Identification of EPRS domains required for formation of the GAIT mRNP: Key roles of WHEP‐TRS repeats

Glutamyl‐prolyl‐tRNA synthetase (EPRS) is an aminoacyl‐tRNA synthetase (AARS) that catalyzes ligation of Glu and Pro to cognate tRNAs. EPRS contains two catalytic domains separated by a linker of 3 tandem WHEP‐TRS helix‐turn‐helix domains. Single WHEP‐TRS domains are found in four other chordate AARS, but not in any other proteins. WHEP‐TRS domains do not contribute significantly to aminoacylation, suggesting a role in non‐canonical AARS activities. The domains bind weakly to diverse RNAs, but their specific function is unknown. We have reported that EPRS is a component of the GAIT (IFN‐ G amma‐ A ctivated I nhibitor of T ranslation) translation silencing complex. Following U937 cell activation by IFN‐gamma, EPRS is phosphorylated and released from the tRNA multisynthetase complex. Released EPRS joins NSAP1 and two other proteins to form the GAIT complex, which binds the 3′‐UTR GAIT element of ceruloplasmin mRNA and silences its translation. Here we elucidate the EPRS domains responsible for GAIT mRNP formation.
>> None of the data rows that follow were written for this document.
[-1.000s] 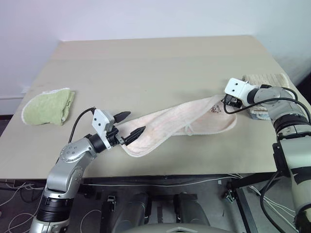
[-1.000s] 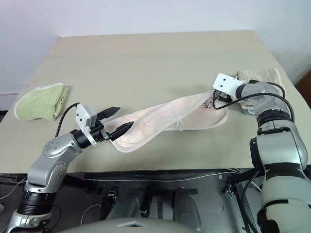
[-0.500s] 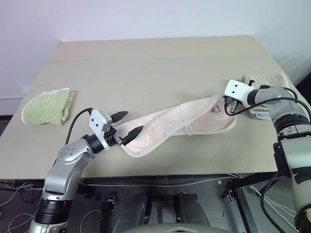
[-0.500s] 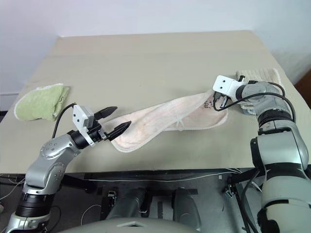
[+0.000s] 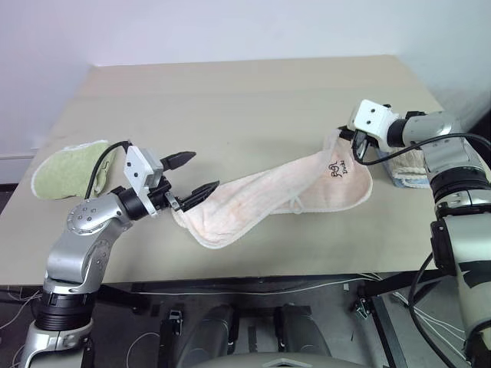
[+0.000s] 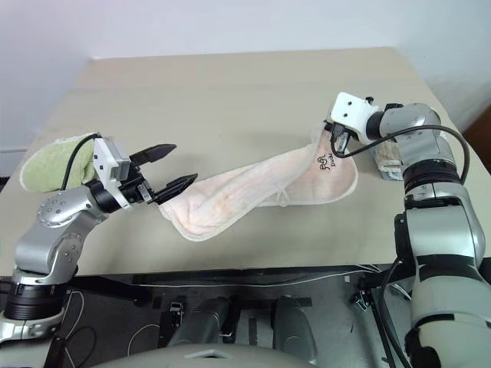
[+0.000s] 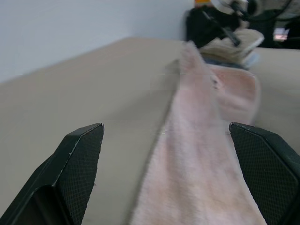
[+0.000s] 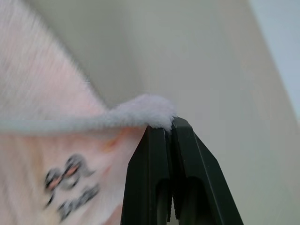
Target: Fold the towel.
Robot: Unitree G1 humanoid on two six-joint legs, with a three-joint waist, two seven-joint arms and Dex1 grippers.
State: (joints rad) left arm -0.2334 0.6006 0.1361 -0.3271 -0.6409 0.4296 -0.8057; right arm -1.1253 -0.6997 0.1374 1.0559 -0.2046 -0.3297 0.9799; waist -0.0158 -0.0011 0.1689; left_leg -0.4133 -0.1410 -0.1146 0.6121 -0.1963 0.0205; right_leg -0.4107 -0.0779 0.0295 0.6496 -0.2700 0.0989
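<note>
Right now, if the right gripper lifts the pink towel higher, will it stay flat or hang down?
Probably it will hang limp: the pink towel already sags from the corner pinched in the right gripper. It looks light, since that thin pinch raises it. The far end near the left gripper would likely drag on the table.

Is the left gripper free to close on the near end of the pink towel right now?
Probably yes: the left gripper is open, the pink towel lies between its fingers, and nothing blocks it.
</note>
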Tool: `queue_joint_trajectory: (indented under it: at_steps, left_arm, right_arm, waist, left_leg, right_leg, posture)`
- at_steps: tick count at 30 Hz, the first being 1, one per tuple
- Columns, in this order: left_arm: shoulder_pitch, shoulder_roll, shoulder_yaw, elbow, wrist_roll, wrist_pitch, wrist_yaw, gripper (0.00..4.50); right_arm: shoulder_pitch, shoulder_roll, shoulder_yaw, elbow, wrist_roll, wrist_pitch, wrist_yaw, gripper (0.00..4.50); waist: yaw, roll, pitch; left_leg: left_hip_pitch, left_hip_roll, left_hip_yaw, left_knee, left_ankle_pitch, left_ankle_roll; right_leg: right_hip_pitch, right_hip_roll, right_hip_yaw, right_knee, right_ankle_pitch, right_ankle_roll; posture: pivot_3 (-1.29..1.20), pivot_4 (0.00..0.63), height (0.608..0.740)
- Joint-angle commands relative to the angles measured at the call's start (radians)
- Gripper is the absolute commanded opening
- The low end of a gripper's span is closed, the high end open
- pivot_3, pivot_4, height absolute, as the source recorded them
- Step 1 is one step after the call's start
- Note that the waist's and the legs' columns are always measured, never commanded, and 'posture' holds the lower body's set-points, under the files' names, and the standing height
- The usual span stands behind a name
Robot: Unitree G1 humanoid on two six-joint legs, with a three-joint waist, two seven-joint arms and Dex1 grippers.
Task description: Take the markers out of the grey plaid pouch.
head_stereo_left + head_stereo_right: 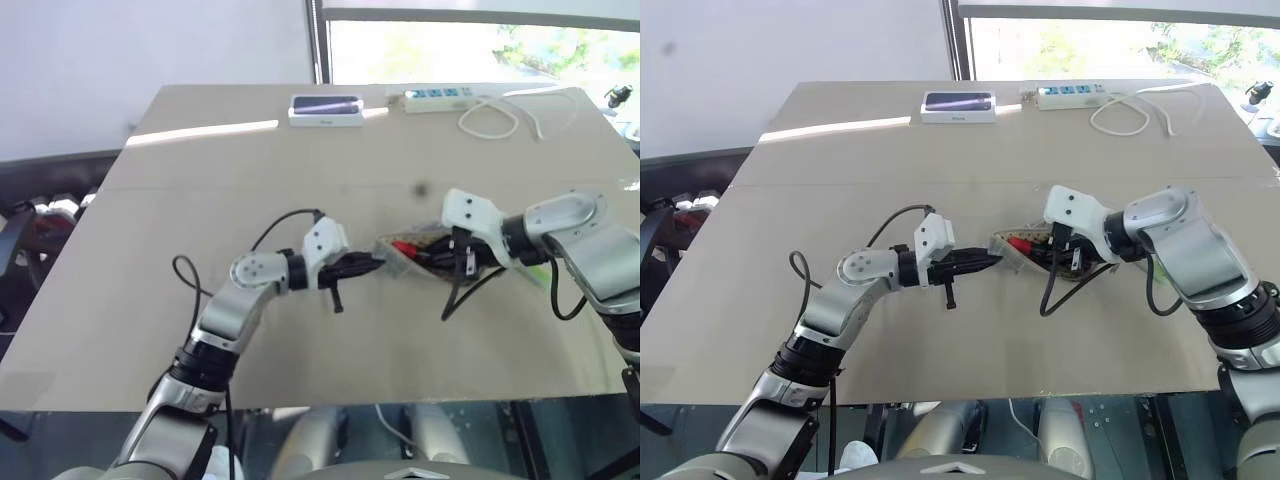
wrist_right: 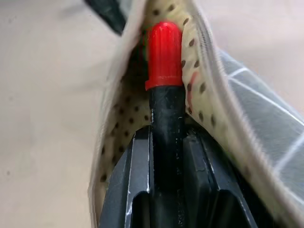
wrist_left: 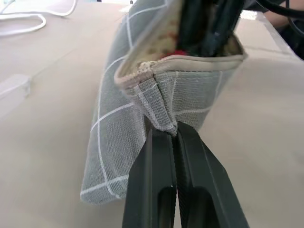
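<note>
The grey plaid pouch (image 1: 400, 264) lies mid-table, raised a little, with its zipper mouth gaping. My left gripper (image 3: 172, 134) is shut on the fabric tab at the pouch's end (image 3: 161, 111). My right gripper (image 2: 166, 140) reaches into the open mouth from the other side and is shut on a black marker with a bright red cap (image 2: 164, 52). The red cap (image 1: 1018, 242) shows inside the spotted lining (image 2: 199, 90). The rest of the pouch's inside is hidden behind the right gripper's fingers (image 1: 440, 258).
A white-framed dark device (image 1: 325, 108) and a white power strip (image 1: 437, 96) with a looped cable (image 1: 495, 120) lie at the table's far edge. The tan tabletop (image 1: 150, 250) stretches bare around the pouch. The table's front edge (image 1: 300, 405) is close below my arms.
</note>
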Motion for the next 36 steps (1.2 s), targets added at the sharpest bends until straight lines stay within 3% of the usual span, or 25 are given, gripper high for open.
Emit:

Recombinant EPRS linker containing 3 WHEP‐TRS repeats binds the GAIT element specifically and with high affinity (Kd ~5 nM) as shown by BIAcore spectroscopy. Deletion analysis showed that the GAIT RNA element binds WHEP‐TRS repeats 1 and 2. In contrast, NSAP1 binds WHEP‐TRS repeats 2 and 3. Differential binding of the repeats to protein and RNA was unexpected given their high sequence similarity. Our results are the first to show a specific function for a WHEP‐TRS domain. They suggest that EPRS WHEP‐TRS repeats function in formation of the GAIT mRNP and in inflammation‐responsive, transcript‐selective translation silencing. Supported by NIH P01 HL29582.